Please copy each line of the listing below precisely, excluding the images.

## Collected data
*** Begin section ***

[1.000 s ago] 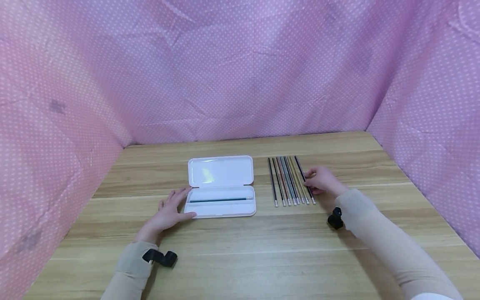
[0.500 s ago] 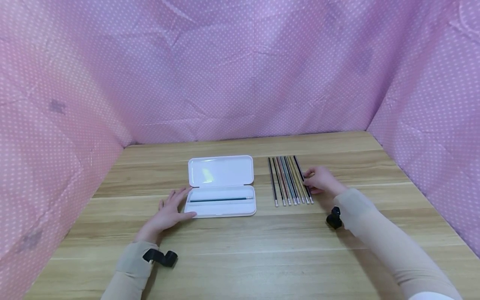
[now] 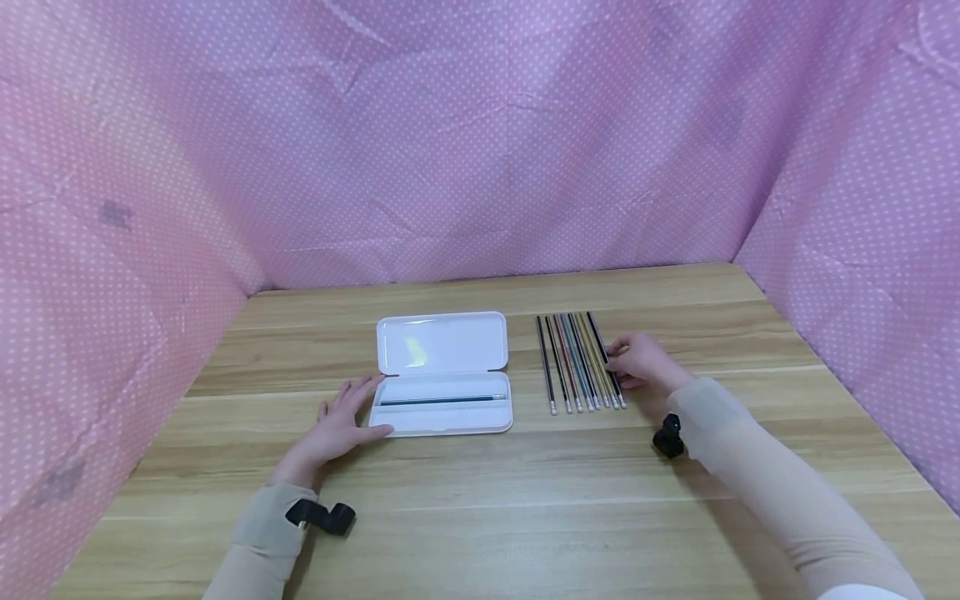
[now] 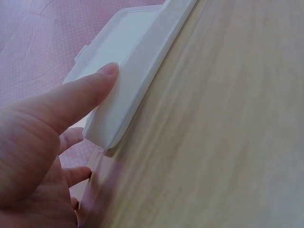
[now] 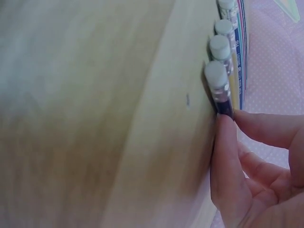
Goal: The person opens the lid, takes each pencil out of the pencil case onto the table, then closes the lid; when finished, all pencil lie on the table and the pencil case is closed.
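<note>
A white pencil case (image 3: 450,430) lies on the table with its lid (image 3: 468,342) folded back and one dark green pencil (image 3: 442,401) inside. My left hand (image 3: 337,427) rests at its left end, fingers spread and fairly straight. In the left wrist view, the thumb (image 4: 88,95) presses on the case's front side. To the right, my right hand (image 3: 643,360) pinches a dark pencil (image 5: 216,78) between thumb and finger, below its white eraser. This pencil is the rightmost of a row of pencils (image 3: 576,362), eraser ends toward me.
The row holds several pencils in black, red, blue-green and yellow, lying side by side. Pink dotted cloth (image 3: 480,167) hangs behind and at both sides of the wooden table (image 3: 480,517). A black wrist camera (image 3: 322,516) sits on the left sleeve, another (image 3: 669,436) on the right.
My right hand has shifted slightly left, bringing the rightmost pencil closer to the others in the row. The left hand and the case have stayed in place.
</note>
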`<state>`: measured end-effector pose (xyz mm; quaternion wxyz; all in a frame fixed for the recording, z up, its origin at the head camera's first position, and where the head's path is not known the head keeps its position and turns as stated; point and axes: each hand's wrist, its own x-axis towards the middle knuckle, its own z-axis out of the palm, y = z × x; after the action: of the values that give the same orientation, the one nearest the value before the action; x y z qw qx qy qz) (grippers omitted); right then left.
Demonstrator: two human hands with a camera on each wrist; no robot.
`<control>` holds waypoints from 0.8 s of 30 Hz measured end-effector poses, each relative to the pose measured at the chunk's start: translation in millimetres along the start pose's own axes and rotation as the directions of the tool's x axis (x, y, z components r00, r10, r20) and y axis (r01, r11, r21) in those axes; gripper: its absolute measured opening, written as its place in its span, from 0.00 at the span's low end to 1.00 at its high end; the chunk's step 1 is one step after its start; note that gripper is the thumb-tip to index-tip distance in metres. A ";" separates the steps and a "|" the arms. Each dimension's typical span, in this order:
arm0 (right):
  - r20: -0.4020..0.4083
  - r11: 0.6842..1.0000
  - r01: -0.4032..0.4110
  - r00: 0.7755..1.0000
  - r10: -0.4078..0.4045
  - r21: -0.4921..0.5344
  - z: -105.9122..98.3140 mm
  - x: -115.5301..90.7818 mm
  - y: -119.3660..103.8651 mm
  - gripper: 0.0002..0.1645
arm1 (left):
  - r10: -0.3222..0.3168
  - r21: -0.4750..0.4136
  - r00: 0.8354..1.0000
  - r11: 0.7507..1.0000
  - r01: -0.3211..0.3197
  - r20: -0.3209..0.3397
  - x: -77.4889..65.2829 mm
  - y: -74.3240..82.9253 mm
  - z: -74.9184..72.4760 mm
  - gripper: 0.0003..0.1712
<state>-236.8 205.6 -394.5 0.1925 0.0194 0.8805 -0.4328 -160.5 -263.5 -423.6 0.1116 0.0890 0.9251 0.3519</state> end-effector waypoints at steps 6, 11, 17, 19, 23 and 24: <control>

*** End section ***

## Exercise output
[1.000 s ago] 
[0.500 s ago] 
[now] 
[now] 
[now] 
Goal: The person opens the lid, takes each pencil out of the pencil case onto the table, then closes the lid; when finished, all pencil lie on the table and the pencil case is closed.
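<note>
A white pencil case (image 3: 450,430) lies on the table with its lid (image 3: 468,342) folded back and one dark green pencil (image 3: 442,401) inside. My left hand (image 3: 337,427) rests at its left end, fingers spread and fairly straight. In the left wrist view, the thumb (image 4: 88,95) presses on the case's front side. To the right, my right hand (image 3: 643,360) pinches a dark pencil (image 5: 216,78) between thumb and finger, below its white eraser. This pencil is the rightmost of a row of pencils (image 3: 576,362), eraser ends toward me.
The row holds several pencils in black, red, blue-green and yellow, lying side by side. Pink dotted cloth (image 3: 480,167) hangs behind and at both sides of the wooden table (image 3: 480,517). A black wrist camera (image 3: 322,516) sits on the left sleeve, another (image 3: 669,436) on the right.
My right hand has shifted slightly left, bringing the rightmost pencil closer to the others in the row. The left hand and the case have stayed in place.
</note>
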`<state>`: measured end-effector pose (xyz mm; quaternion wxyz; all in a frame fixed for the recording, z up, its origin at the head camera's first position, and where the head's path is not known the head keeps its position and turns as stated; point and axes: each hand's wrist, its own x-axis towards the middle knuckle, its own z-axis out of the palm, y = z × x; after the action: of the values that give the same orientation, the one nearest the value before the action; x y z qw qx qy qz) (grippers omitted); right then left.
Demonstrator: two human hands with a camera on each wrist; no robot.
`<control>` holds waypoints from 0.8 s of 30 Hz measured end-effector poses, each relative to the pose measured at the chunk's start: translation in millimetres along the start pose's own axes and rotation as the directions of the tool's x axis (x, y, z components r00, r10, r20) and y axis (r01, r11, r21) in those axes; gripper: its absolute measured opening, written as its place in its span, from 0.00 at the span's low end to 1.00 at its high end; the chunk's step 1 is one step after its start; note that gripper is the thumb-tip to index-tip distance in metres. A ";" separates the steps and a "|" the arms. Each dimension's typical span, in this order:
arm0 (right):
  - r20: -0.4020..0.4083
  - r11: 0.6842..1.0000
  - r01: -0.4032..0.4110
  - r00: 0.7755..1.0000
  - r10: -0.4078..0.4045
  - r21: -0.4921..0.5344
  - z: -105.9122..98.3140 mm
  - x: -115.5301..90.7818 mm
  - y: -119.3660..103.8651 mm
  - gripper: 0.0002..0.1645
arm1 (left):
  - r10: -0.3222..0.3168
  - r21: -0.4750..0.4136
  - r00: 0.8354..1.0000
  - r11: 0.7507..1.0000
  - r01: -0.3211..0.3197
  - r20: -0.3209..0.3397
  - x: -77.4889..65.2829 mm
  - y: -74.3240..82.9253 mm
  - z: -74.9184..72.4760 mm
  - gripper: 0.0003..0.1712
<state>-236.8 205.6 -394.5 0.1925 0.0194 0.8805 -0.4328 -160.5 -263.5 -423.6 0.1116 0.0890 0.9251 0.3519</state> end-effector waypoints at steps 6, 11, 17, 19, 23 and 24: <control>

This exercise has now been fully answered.